Santa was delivering gifts
In his heart he had one wish
To eat, and eat, and eat some more
Cookies from the grocery store

Santa had devised a myth
To fill his belly up with shit
“Set cookies out for me, or no presents!” Santa bellowed with a roar
Frightening the children of yore

He ate too much and now he’s sad
He’s stuck in the chimney with his bag
He rotted there and turned to bones
Now the Christmas Spirit cries alone

Kirby died on April 1st, 2002. A fan of his earlier work, disgruntled by the lack of quality songs Kirby was producing, used a CD labeler to make CD-rewritables look like donuts and smugly shoved them in Docket’s mailbox as an April Fool’s joke. Kirby opened the box, saw that someone mocked him by putting what he thought were donuts inside, and went absolutely insane — running around wildly on the street, doing somersaults, and trampling Mrs. Barburry’s flowerbed. He wasn’t even sure how he had that much energy. Finally, he stopped and asked, “How about I just eat myself to death?!” Ironically, that’s exactly what he did.
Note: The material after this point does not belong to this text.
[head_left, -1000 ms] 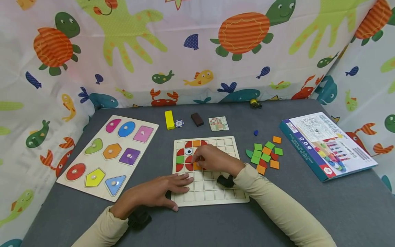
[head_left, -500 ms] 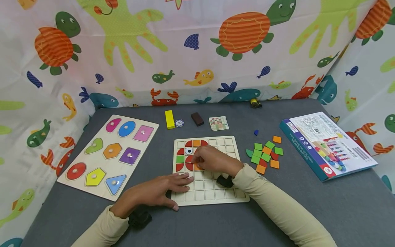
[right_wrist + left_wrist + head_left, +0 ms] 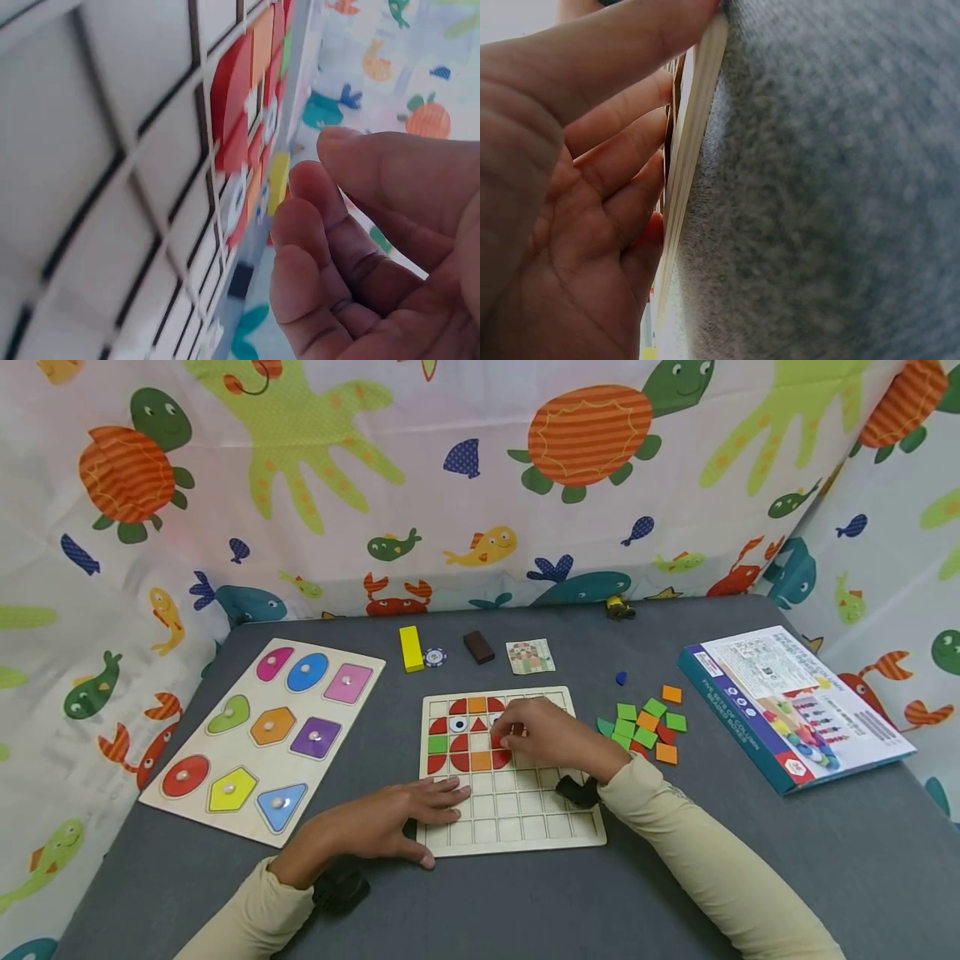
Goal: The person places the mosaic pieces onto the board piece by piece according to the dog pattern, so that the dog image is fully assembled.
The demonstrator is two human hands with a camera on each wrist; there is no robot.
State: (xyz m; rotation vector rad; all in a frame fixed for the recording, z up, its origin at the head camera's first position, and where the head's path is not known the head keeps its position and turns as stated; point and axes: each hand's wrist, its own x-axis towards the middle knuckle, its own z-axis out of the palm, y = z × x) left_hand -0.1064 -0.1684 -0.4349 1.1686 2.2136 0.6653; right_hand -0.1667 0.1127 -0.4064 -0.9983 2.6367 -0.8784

He wolfed down the CD-rewritables which he thought were donuts, slicing his insides up like a blender. Kirby died doing what he thought he loved: eating.

Kirby Docket led a sad life, but we can learn from his faults. How? I’m not sure, but I’ll leave it up to you to figure it out. Thanks to him we know about the detrimental effects of Fauxbesity and can cure it. Kirby is up in the sky now with the moon, KERNL, and heaven. If he cries as much as he did in life, there’s sure to be a particularly bad monsoon season.